Linden Vineyards in Linden Virginia is probably some of the best wine coming out of the United States. There, I said it.

In the 1980’s Jim Law came to Virginia and fell in love with winemaking. He found an abandoned farm in the Hardscrabble country of the Appalachia, specifically the Blue Ridge Mountains and made it his home. He planted his first vineyard on that farm and the rest is history. It is all pretty exciting stuff because the hardscrabble land is almost impossible for certain survival crops but the granite-based soils allow for great drainage for grape growing. The vines just have to dig a little deeper to find those nutrients and you have a wonderful symbiotic relationship. It’s a lot harder than it sounds but when you get it right you have what Jim offers: wonderfully terroir driven wines.

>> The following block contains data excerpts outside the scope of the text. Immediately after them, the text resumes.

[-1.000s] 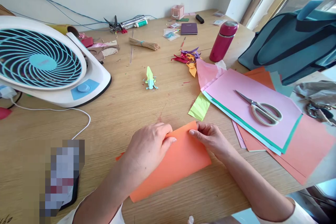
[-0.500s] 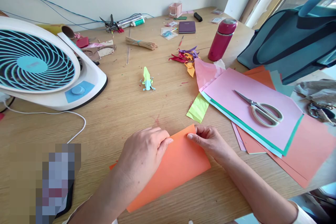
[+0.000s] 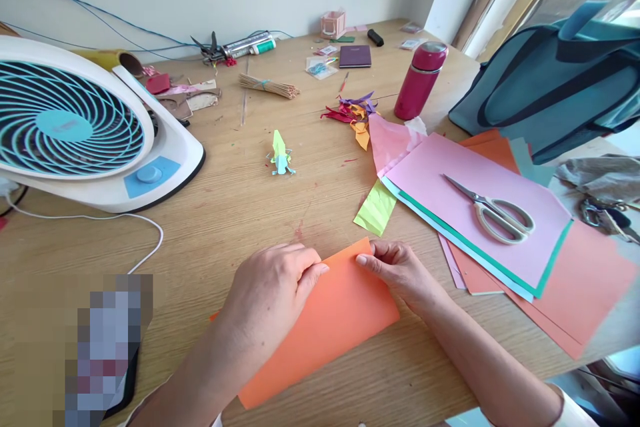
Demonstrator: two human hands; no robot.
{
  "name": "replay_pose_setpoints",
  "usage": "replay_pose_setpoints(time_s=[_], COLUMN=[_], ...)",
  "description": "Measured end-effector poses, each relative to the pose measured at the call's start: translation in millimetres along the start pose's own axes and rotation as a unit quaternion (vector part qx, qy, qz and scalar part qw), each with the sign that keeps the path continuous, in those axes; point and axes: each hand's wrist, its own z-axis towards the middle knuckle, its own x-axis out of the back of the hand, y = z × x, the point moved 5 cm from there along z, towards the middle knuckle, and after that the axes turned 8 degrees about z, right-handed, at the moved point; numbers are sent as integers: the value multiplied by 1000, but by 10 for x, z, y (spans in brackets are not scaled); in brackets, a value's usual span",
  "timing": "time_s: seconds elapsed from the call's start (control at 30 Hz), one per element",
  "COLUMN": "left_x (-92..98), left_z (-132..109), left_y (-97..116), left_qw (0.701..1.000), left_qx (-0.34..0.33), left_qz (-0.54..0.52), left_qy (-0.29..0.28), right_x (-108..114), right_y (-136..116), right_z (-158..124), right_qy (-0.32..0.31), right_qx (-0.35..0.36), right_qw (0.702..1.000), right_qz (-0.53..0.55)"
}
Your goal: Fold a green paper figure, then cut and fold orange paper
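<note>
An orange sheet of paper (image 3: 325,340) lies slantwise on the table in front of me, its far edge lifted a little. My left hand (image 3: 280,293) lies over its left part, thumb and curled fingers closed on the far edge. At the upper right corner, my right hand (image 3: 397,270) pinches the paper between thumb and fingers. The left forearm hides part of the sheet's left side. Beyond the hands stands a small folded paper figure (image 3: 281,155) in yellow-green and light blue. Close to my right hand is a creased yellow-green paper strip (image 3: 376,208).
To the right, scissors (image 3: 493,210) rest on stacked coloured paper (image 3: 530,240). A fan (image 3: 170,153) stands at the left. Farther back are a red bottle (image 3: 420,83), folded paper pieces (image 3: 357,113), a bundle of sticks (image 3: 270,85) and a blue bag (image 3: 530,87).
Both hands keep their grip on the orange paper and have hardly moved. The whole view has shifted very slightly.
</note>
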Motion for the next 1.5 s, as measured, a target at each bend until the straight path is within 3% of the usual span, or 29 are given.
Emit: replay_pose_setpoints(time_s=[1.5], left_x=[-29], left_z=[8], left_y=[-58], left_qw=[999], left_qx=[24], left_qz=[-30], left_qy=[-11], right_x=[21], right_y=[36], right_z=[5], right_qy=[-8], right_qx=[0], right_qw=[1000], right_qz=[21])
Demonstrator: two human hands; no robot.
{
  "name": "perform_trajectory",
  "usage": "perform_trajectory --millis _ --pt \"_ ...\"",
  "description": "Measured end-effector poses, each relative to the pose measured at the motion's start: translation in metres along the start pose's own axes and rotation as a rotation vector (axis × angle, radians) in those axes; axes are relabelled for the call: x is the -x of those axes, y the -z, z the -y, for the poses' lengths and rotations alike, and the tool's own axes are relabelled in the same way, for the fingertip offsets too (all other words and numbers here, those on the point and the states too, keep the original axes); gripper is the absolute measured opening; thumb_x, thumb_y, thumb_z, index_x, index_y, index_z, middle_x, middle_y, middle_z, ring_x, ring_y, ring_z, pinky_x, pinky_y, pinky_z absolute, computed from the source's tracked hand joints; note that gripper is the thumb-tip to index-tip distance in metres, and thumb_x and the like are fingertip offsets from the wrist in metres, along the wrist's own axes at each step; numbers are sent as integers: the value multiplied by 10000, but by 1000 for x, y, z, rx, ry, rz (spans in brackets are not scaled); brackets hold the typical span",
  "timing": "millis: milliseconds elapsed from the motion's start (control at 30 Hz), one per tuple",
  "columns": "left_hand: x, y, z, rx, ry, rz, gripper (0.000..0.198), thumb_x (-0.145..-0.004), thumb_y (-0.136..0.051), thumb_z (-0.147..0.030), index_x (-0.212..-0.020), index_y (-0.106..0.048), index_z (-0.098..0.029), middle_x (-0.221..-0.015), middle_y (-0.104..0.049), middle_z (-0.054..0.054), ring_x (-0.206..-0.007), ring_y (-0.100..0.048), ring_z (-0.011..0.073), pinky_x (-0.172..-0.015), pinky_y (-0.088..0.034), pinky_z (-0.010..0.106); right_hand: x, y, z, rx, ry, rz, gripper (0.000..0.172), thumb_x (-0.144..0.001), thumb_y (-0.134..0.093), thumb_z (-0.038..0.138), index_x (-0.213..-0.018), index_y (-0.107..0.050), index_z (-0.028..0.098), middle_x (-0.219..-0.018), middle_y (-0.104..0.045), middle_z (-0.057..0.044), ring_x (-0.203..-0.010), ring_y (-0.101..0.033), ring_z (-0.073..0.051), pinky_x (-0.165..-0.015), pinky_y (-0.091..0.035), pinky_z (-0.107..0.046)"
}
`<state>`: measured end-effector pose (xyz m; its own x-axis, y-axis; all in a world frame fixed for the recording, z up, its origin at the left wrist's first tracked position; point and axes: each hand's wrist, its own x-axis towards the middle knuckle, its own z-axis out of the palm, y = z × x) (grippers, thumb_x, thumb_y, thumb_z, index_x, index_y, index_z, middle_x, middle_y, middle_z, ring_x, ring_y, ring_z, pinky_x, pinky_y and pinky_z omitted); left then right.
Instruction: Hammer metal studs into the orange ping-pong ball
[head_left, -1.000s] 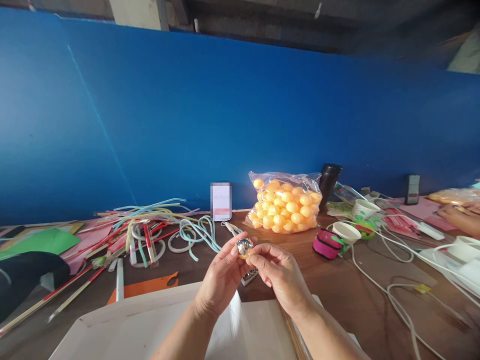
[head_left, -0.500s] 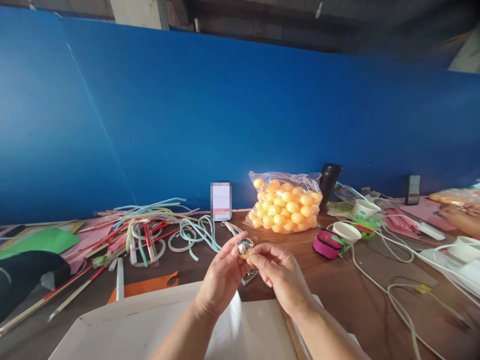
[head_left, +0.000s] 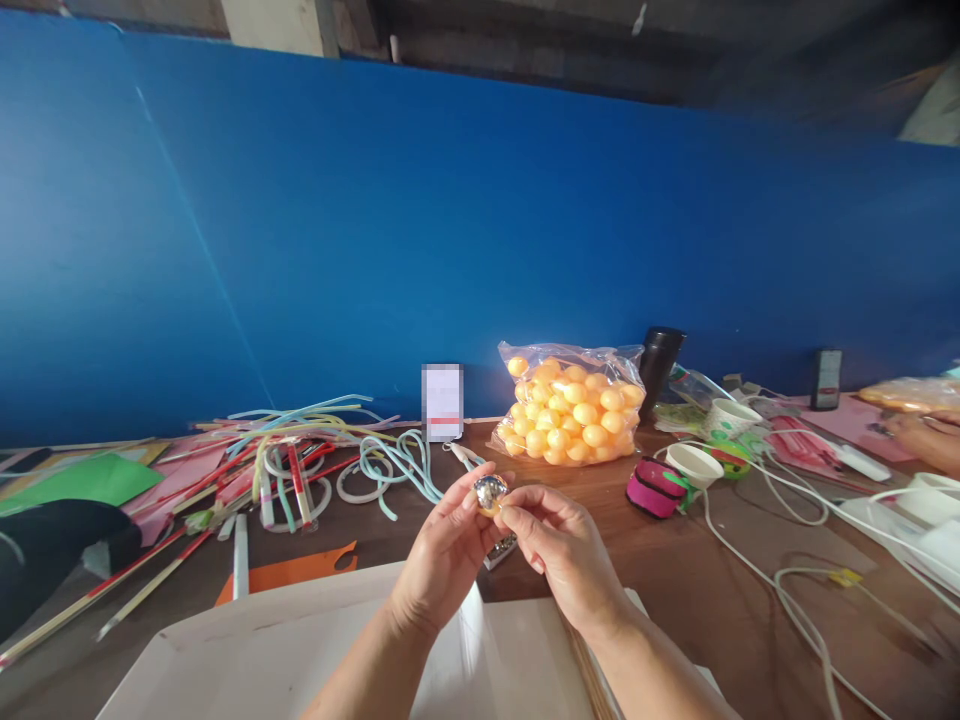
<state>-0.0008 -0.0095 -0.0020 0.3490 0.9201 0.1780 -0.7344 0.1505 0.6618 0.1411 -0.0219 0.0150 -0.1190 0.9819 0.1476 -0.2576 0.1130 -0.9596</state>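
A small ball, shiny silver over most of its visible face and orange along its lower edge, is held up above the table. My left hand grips it from the left with thumb and fingers. At its right edge, the thumb and fingertips of my right hand are pinched against it; whether a smaller piece sits between them is hidden. Partly covered by my hands, a small box of tiny shiny metal pieces lies below the ball.
A clear bag of orange balls stands by the blue wall, beside a black bottle. Sticks and pale tubes clutter the left. White cardboard lies under my forearms. Right are paper cups, cables and another person's hand.
My hands and the ball stay in nearly the same place. The other person's hand at the far right has shifted slightly.
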Motion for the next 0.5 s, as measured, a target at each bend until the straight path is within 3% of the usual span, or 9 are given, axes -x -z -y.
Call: perform_trajectory --millis 500 --pt "1 -2 -1 -28 -26 -37 339 -881 -537 -232 -1208 -613 -181 -1222 -623 119 -1076 -590 238 -924 -438 375 -1 2 -2 22 6 -8 171 -795 -733 337 -829 -693 175 -645 -638 10 -452 -363 -51 -424 -230 -196"
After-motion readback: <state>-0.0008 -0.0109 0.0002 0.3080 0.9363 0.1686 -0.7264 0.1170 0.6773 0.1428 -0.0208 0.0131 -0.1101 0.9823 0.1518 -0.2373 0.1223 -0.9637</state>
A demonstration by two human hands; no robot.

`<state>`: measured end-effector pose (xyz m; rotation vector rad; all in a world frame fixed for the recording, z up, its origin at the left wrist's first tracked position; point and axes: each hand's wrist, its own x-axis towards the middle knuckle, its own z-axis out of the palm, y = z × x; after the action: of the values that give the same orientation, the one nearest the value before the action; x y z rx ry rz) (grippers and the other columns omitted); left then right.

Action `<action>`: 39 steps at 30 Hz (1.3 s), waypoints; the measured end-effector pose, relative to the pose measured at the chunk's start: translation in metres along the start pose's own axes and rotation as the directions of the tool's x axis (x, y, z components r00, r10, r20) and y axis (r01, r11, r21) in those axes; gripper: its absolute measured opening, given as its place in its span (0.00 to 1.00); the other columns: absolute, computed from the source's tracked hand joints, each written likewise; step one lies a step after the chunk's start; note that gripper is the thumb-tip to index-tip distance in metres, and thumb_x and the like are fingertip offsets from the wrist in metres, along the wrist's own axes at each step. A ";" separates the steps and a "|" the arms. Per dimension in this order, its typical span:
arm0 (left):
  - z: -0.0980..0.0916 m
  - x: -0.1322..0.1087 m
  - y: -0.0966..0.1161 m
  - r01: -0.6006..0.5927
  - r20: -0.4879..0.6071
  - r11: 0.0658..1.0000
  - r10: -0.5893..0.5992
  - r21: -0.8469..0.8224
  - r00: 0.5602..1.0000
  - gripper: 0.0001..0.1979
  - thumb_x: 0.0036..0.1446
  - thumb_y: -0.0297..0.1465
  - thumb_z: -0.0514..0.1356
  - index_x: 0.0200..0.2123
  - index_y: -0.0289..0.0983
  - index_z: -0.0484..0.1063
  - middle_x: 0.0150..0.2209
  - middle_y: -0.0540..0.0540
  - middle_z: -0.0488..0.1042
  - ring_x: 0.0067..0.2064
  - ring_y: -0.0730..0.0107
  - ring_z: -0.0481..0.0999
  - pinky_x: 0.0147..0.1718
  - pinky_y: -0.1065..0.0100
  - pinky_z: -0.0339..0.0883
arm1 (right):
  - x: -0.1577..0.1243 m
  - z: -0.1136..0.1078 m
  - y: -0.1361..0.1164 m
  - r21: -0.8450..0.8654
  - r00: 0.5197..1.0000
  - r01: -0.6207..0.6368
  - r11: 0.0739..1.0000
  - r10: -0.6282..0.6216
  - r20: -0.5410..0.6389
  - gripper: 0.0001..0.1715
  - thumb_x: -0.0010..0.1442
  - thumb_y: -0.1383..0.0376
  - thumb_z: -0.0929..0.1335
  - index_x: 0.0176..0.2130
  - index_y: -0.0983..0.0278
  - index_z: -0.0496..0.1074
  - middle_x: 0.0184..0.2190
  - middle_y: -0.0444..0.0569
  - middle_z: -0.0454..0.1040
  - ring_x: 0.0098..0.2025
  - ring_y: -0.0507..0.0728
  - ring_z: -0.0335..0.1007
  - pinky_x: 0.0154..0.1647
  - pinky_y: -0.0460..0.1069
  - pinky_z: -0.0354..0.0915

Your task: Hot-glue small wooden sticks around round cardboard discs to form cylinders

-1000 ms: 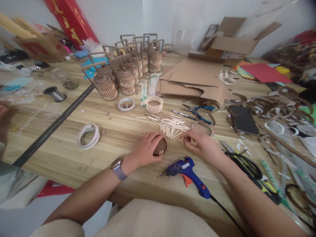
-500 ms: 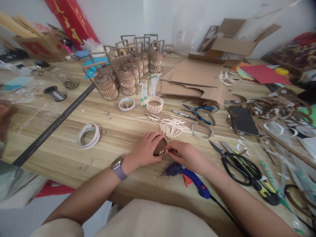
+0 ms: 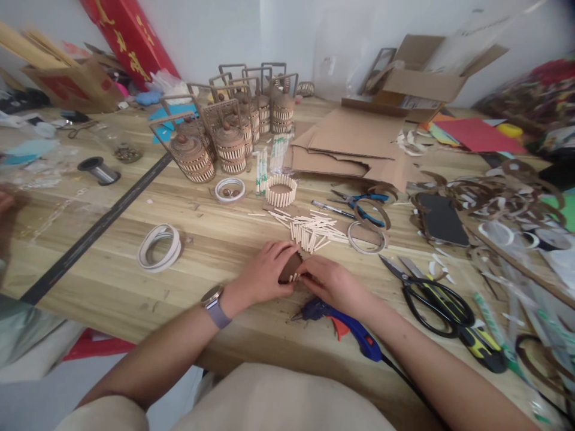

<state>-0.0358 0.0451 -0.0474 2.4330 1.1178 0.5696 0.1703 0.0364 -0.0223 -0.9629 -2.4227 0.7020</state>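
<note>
My left hand [image 3: 269, 272] is wrapped round a small brown disc [image 3: 291, 268], which has a few short pale sticks standing at its near edge. At the disc's right edge, my right hand [image 3: 327, 278] has its thumb and fingers pinched beside those sticks; a stick between the fingertips cannot be made out clearly. Just beyond both hands lies a loose pile of pale sticks [image 3: 312, 228]. Behind the pile stands a ring of upright sticks on a brown base [image 3: 281, 191]. A blue glue gun [image 3: 345, 326] rests below my right hand.
Scissors [image 3: 438, 299] and a yellow-black cutter [image 3: 483, 347] lie right. White tape rolls [image 3: 159, 248] sit left. Several lidded stick baskets [image 3: 231, 146] with tall handles and cardboard sheets [image 3: 350, 134] stand or lie behind. Another person's hand [image 3: 5, 200] shows at the left edge.
The fingertips of my right hand have drawn in slightly against the disc's edge, and the stick seen between them earlier is now mostly hidden. My left hand has stayed round the disc.
</note>
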 end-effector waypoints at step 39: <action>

Jim keeps his yields low and the unfortunate reality, for now, is that the wine is only available in Virginia. So on our way to Skyline Drive we popped on over to Linden to taste and to buy and hopefully get a chance to talk to the man who makes it all happen.

The tasting room at Linden is a humble representation of the typical architecture of the area with rustic wood floors and exposed wooden pillars holding up the foundation. Log cabins are all the rage in the Blue Ridge Mountains. Driving through this country you will spot a plethora of cabin rental companies where you can have your Hardscrabble experience with all the amenities. Of course this all goes back to the first settlers in the area and what they had to work with to provide shelter for their families but it is big business now. Beyond the tasting bar toward the deck overlooking Hardscrabble vineyards they provide a seating area where you can enjoy their wines and have a slice of local cheese with delectable meats such as venison sausage and take in the scenery.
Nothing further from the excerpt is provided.